Work to complete: Copy out every entry, keeping each character the same.

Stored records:
──────────

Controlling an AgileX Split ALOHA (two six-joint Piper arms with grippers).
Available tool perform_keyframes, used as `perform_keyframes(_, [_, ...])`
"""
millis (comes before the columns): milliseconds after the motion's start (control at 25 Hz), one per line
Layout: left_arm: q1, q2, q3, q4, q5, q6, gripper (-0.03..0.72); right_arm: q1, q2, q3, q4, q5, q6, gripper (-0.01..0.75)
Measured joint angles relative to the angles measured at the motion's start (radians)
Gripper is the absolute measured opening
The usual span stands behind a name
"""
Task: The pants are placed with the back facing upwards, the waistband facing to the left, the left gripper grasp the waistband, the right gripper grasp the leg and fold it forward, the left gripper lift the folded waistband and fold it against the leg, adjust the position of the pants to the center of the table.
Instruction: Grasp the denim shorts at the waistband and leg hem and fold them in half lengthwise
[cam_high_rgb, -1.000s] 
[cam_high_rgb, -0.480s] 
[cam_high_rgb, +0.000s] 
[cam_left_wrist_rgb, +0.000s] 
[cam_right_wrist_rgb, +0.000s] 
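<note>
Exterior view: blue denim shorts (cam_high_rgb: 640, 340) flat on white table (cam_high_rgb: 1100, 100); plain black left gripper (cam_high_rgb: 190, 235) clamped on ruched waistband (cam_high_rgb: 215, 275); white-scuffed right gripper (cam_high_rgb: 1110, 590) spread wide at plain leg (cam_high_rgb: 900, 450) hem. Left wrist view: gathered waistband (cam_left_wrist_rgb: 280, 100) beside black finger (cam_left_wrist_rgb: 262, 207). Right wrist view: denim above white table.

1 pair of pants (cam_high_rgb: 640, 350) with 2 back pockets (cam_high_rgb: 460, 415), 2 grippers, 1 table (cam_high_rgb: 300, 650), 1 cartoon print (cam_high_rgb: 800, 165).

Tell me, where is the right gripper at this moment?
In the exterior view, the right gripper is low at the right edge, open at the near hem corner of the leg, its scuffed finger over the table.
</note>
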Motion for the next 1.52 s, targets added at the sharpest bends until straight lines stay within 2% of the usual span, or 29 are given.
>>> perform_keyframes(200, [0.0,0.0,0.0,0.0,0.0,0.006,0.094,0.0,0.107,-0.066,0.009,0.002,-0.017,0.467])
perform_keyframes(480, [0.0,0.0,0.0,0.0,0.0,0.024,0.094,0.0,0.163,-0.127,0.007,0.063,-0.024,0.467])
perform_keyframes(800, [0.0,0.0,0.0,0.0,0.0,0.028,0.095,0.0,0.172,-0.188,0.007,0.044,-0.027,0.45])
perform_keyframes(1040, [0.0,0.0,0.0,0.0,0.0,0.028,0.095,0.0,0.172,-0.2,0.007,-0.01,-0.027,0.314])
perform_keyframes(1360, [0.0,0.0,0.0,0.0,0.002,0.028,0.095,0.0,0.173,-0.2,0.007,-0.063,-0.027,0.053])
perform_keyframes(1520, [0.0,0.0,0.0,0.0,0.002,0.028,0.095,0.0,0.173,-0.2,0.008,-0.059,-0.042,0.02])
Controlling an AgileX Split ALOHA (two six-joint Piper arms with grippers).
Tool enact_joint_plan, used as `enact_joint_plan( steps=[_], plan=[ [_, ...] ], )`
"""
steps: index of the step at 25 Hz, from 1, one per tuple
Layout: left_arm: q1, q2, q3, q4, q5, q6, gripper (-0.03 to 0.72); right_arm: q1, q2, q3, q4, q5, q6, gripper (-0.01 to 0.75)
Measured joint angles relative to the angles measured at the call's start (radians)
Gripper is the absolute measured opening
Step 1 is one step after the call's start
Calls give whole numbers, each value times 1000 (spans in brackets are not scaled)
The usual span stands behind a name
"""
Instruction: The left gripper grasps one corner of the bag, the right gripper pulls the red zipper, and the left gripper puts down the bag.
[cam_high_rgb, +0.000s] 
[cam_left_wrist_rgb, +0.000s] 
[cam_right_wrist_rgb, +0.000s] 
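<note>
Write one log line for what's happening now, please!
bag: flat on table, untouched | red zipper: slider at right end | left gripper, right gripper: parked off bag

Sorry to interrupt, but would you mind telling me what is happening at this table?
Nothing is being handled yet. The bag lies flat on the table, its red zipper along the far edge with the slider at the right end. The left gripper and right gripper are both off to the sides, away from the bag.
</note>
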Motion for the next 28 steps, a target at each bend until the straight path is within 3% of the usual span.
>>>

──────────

Task answer:
Controlling an AgileX Split ALOHA (two six-joint Piper arms with grippers).
Available tool perform_keyframes, used as `perform_keyframes(_, [_, ...])`
"""
millis (comes before the columns): milliseconds after the motion's start (control at 25 Hz), one per line
Layout: left_arm: q1, q2, q3, q4, q5, q6, gripper (-0.03..0.72); right_arm: q1, q2, q3, q4, q5, q6, gripper (-0.01..0.75)
Measured joint angles relative to the angles measured at the motion's start (radians)
Gripper is the absolute measured opening
The usual span stands behind a name
"""
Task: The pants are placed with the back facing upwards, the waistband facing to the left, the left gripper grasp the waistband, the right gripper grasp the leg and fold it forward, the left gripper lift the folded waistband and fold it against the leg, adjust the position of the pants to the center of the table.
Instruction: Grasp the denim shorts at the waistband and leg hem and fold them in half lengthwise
[cam_high_rgb, -1.000s] 
[cam_high_rgb, -0.480s] 
[cam_high_rgb, +0.000s] 
[cam_left_wrist_rgb, +0.000s] 
[cam_right_wrist_rgb, +0.000s] 
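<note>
Exterior view: blue denim shorts (cam_high_rgb: 640, 340) flat on white table (cam_high_rgb: 1100, 100); plain black left gripper (cam_high_rgb: 190, 235) clamped on ruched waistband (cam_high_rgb: 215, 275); white-scuffed right gripper (cam_high_rgb: 1110, 590) spread wide at plain leg (cam_high_rgb: 900, 450) hem. Left wrist view: gathered waistband (cam_left_wrist_rgb: 280, 100) beside black finger (cam_left_wrist_rgb: 262, 207). Right wrist view: denim above white table.

1 pair of pants (cam_high_rgb: 640, 350) with 2 back pockets (cam_high_rgb: 460, 415), 2 grippers, 1 table (cam_high_rgb: 300, 650), 1 cartoon print (cam_high_rgb: 800, 165).

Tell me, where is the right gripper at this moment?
In the exterior view, the right gripper is low at the right edge, open at the near hem corner of the leg, its scuffed finger over the table.
</note>
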Motion for the next 1.52 s, targets added at the sharpest bends until straight lines stay within 2% of the usual span, or 29 are given.
>>> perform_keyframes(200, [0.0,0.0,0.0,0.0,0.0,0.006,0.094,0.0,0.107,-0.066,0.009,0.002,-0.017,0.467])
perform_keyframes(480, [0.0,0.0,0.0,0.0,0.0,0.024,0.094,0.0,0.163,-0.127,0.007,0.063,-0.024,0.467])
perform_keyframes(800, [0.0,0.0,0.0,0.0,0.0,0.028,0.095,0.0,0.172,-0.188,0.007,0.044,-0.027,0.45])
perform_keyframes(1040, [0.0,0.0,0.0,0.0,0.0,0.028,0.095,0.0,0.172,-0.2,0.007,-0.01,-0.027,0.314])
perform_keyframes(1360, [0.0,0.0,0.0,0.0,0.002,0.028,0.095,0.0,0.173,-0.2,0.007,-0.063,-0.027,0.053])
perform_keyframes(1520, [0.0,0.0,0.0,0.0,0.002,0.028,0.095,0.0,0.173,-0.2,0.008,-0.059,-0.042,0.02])
Controlling an AgileX Split ALOHA (two six-joint Piper arms with grippers).
Tool enact_joint_plan, used as `enact_joint_plan( steps=[_], plan=[ [_, ...] ], )`
"""
steps: index of the step at 25 Hz, from 1, one per tuple
Layout: left_arm: q1, q2, q3, q4, q5, q6, gripper (-0.03 to 0.72); right_arm: q1, q2, q3, q4, q5, q6, gripper (-0.01 to 0.75)
Measured joint angles relative to the angles measured at the call's start (radians)
Gripper is the absolute measured opening
Step 1 is one step after the call's start
Calls give whole numbers, each value times 1000 (spans in brackets are not scaled)
The usual span stands behind a name
"""
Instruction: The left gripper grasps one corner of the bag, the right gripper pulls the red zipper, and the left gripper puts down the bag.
[cam_high_rgb, +0.000s] 
[cam_left_wrist_rgb, +0.000s] 
[cam_right_wrist_rgb, +0.000s] 
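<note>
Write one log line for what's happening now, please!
bag: flat on table, untouched | red zipper: slider at right end | left gripper, right gripper: parked off bag

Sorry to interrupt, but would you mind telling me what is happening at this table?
Nothing is being handled yet. The bag lies flat on the table, its red zipper along the far edge with the slider at the right end. The left gripper and right gripper are both off to the sides, away from the bag.
</note>
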Motion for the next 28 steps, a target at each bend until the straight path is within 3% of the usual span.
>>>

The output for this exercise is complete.